▶
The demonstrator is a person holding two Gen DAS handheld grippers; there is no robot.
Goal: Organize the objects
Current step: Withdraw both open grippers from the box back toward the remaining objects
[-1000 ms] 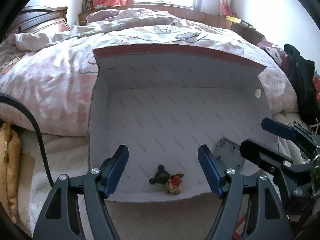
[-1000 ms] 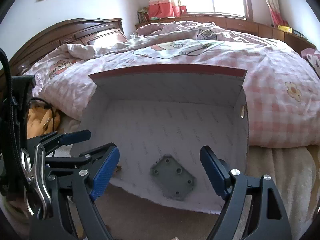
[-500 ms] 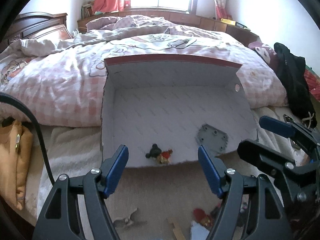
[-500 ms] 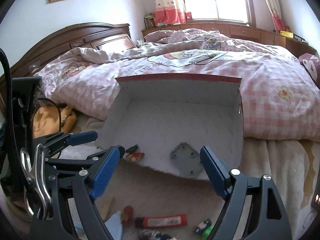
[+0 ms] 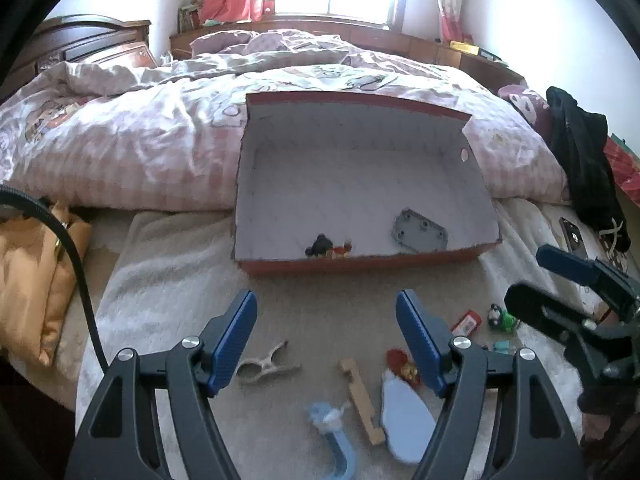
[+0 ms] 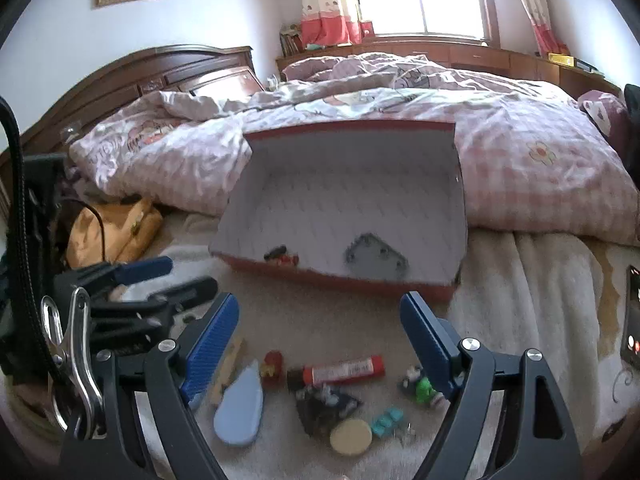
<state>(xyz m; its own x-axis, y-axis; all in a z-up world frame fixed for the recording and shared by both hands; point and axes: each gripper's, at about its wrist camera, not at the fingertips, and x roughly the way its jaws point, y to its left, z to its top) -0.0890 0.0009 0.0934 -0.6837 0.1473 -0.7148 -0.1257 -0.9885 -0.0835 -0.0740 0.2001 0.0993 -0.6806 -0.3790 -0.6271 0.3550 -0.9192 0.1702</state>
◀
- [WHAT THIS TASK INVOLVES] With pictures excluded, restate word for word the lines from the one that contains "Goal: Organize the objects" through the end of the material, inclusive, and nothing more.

- [RESPONSE AREA]
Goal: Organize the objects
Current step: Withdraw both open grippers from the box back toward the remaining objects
[-1000 ms] 
[-1000 ms] 
[-500 ms] 
[-500 ms] 
[+0 ms] 
[+0 ms] 
<state>(xyz m; its own x-axis, y-axis; all in a z-up world frame fixed for the recording and shared by both hands; point and axes: each gripper's, at about its wrist camera, not at the fingertips, and x roughly the way its jaws point, y to its left, z to its top) -0.0890 0.0009 0.0934 -0.6837 0.1473 -0.7148 -0.1257 -0.9885 -0.0835 -0.0740 0.2001 0.0993 -0.6806 -0.3790 -0.6271 0.3550 -0.9192 0.1702</state>

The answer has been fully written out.